A cursory glance through Nino Rota’s credits as a composer of 
                great film music scores reveals him to be the very centre of the 
                European film-making tradition: The Glass Mountain (1949), 
                La dolce vita (1960), Il Gattopardo (1963), 8½ 
                (1963), Romeo and Juliet (1968), The Godfather, Parts 
                I & II (1972 and 1974), Amarcord (1973) and Death 
                on the Nile (1978), to name just a few of more than 150. This 
                is even more remarkable when one learns that the great Italian 
                film-maker Federico Fellini employed Rota to write the score to every film he made from the time 
                of their first collaboration on Lo sceicco blanco (The 
                White Sheik) in 1952 until Rota’s death in April 1979 caused The Orchestra Rehearsal 
                to be his last film score. Rota also wrote notable music for directors such as Zeffirelli, 
                Visconti and Coppola, for whose film The Godfather, Part II 
                Rota’s score won an Oscar.
                   
                  Rota had studied 
                    at the Malan Conservatorio with Ildebrando Pizzetti, with 
                    whose music Rota’s works share 
                    a wonderful post-Romantic sweep and richness. Rota made no distinctions 
                    between his music for film and that for the concert hall or 
                    theatre. There is a fair amount of cross-fertilisation between 
                    Rota’s symphonic 
                    works and those for film. The Sinfonia sopra una canzone 
                    d’amore which opens this attractive CD was written in 
                    1947, although only orchestrated and performed as late as 
                    1972. Rota ‘borrowed’ three of the Sinfonia’s four movements 
                    in film scores for The Glass Mountain and Il Gattopardo.
                   
                  The Sinfonia sopra una Canzone d’Amore could be 
                    described as a neo-classical symphony. It is certainly cast 
                    in a very traditional mould. There’s a relaxed sonata-form 
                    movement whose main theme curiously reminded me of Smetana’s 
                    Vltava. This is followed by a rustic scherzo-like movement. 
                    A beautiful Andante sostenuto forms the heart of the 
                    symphony and is a testament to Rota’s remarkable melodic and harmonic gifts. After this 
                    comes a slightly uneasy finale.
                   
                  Rather lighter in character and perhaps more recognisable 
                    to those familiar with Rota’s film music is the Concerto-Soirée for Piano 
                    and Orchestra. The CD booklet gives the date of composition 
                    as 1958 but other sources – including the official Nino Rota 
                    website – give it as 1961-62. The booklet also claims the 
                    piece to be “one of the most demanding pieces of piano literature 
                    of our century”. Surely not the piece I was listening to! 

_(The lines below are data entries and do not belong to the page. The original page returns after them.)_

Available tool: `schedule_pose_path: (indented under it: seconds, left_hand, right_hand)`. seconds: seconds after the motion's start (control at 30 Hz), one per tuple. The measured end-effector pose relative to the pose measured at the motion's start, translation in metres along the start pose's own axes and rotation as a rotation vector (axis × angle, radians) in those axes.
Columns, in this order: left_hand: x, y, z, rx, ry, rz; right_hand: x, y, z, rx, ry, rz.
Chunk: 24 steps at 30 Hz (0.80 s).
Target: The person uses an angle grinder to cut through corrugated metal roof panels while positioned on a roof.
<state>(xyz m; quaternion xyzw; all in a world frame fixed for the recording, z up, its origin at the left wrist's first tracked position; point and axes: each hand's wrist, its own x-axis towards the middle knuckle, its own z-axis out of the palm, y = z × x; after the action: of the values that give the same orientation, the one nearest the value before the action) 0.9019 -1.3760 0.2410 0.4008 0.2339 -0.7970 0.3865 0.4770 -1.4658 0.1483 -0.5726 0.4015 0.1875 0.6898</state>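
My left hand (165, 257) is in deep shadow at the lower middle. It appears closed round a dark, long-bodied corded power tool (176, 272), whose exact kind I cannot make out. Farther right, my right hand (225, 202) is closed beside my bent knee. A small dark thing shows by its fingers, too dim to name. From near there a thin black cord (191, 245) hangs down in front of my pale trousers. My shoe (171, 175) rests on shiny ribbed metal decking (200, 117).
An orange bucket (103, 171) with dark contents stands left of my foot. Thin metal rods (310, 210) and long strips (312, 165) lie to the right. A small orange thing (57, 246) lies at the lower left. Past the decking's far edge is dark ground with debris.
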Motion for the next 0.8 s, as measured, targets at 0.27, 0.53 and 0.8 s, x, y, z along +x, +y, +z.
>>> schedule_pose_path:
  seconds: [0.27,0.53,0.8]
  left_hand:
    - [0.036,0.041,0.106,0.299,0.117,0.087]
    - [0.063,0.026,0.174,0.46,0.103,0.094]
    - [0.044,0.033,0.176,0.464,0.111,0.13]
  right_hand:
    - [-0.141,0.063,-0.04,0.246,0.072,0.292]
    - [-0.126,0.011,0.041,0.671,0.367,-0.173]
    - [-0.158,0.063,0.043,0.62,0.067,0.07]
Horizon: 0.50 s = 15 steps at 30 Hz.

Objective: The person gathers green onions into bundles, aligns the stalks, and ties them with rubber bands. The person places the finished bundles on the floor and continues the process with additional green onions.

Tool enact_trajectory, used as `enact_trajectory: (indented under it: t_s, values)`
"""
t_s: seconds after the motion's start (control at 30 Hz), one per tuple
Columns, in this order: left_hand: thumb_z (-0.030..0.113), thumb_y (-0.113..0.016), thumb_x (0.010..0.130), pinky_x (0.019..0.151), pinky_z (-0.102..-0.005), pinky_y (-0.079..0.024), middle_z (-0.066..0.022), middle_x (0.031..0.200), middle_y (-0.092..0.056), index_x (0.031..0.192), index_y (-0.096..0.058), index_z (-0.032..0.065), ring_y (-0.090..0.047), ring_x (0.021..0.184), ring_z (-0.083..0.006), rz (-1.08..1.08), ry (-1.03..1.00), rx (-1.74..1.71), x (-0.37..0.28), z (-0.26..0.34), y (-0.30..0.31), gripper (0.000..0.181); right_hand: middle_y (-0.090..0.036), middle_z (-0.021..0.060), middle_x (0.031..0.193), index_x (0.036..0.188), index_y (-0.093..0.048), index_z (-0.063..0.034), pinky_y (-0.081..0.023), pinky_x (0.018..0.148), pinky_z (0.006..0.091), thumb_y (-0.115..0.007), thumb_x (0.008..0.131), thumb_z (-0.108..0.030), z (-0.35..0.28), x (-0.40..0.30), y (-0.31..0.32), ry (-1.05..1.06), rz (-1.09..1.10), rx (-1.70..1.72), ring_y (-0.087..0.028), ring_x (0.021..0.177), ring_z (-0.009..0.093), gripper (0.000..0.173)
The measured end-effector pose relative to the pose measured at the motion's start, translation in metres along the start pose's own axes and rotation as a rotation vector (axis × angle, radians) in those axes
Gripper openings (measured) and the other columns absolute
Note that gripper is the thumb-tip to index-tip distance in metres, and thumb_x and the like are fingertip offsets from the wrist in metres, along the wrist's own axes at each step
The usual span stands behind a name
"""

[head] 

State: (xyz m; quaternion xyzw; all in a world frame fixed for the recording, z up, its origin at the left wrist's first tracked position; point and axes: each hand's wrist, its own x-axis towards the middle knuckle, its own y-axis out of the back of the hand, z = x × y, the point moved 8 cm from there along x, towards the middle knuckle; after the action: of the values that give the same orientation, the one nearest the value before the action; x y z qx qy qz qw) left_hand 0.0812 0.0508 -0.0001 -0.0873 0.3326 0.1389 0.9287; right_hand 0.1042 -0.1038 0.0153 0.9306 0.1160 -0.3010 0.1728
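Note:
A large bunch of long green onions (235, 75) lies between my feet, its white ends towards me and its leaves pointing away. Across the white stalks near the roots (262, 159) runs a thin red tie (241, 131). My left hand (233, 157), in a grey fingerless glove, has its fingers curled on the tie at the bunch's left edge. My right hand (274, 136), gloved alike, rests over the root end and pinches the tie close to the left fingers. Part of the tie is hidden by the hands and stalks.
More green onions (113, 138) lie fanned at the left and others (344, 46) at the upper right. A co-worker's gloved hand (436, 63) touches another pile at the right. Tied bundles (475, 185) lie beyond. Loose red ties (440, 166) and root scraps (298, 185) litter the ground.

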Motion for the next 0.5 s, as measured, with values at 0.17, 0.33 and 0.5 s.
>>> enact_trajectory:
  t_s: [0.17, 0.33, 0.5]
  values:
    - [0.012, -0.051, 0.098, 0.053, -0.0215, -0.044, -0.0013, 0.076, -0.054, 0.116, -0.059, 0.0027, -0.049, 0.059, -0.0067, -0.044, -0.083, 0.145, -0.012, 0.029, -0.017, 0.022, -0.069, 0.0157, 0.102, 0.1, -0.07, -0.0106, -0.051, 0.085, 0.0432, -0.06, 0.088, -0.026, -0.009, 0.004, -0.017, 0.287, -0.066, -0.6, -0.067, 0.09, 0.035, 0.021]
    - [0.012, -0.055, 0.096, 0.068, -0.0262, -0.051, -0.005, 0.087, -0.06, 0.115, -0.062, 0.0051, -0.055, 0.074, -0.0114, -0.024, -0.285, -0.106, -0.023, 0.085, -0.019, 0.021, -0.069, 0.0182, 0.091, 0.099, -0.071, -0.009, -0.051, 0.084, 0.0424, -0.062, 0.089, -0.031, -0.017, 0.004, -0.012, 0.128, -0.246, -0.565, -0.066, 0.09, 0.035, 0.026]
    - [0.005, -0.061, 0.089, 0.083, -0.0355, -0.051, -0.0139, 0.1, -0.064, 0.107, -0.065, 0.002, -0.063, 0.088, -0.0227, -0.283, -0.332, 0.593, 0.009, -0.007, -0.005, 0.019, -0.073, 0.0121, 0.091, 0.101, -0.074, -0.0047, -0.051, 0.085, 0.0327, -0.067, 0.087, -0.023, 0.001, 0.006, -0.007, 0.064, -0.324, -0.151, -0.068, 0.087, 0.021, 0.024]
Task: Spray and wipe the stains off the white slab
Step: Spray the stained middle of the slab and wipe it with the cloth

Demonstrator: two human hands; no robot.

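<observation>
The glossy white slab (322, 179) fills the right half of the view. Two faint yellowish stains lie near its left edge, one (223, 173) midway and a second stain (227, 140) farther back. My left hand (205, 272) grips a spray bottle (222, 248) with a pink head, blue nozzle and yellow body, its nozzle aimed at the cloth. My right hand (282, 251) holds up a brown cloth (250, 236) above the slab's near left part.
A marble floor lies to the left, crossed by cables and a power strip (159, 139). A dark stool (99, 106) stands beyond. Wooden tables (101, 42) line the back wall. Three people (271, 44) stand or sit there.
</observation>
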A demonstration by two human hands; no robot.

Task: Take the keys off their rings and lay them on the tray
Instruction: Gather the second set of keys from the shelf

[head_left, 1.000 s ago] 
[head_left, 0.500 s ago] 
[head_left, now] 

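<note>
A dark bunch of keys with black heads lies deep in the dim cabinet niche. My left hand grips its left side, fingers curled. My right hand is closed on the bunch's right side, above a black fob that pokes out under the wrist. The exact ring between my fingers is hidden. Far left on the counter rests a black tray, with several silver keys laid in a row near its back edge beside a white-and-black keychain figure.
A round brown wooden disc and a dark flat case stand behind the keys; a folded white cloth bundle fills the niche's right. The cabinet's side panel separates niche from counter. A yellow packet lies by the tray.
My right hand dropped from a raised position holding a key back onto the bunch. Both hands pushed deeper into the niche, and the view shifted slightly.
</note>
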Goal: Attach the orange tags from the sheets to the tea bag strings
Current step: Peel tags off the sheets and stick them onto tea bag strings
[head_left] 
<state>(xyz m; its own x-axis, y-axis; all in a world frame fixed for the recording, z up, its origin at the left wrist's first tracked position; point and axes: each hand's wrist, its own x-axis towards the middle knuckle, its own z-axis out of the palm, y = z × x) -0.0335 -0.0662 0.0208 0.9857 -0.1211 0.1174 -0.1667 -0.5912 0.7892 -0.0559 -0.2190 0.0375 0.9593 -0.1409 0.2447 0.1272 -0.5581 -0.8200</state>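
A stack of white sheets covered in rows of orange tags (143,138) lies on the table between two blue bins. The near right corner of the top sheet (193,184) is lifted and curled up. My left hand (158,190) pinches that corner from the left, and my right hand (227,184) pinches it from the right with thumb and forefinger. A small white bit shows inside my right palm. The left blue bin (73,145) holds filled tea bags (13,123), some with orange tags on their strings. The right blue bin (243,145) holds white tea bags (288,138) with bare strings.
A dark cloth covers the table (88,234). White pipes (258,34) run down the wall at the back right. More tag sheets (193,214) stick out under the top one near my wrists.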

                    I checked the original Italian text by Albert Erlöser and 
                    found a mistranslation of the Italian word impegnativi, 
                    which means ‘demanding of attention’ or, simply, ‘important’ 
                    perhaps, although I’m not sure that claim is valid 
                    either. What we have in essence is a 20-minute, five-movement 
                    divertimento for piano and orchestra full of attractive and 
                    idiomatic writing. The beautiful Romanza third movement 
                    later found its way into the score for the 1966 ballet La 
                    Strada, itself based largely on music from the 1954 Fellini 
                    film. Music from the final Can-can – a rather darker 
                    movement than one might expect from such a title – is to be 
                    found in the score to the film 8½.
                   
                  The pianist Benedetto Lupo, winner of the bronze medal 
                    in the 1988 Van Cliburn International Piano Competition, was 
                    mentored by Rota as a young 
                    student and so one would expect him to offer a unique insight 
                    into this music. He certainly plays with great fluidity and 
                    panache and is perfectly accompanied by the Sicilian Orchestra 
                    under a rather noisy conductor 
                    Massimo de Bernart who seems prone to grunting in a way I 
                    found annoying on repeated listenings. The 1991 recording 
                    sounds slightly studio-bound to my ears but is fine enough. 
                    A shame that Arts decided not to fill the CD further; 49 minutes 
                    is rather short measure and there are plenty of other works 
                    that could have been added to further the cause of Rota’s concert music.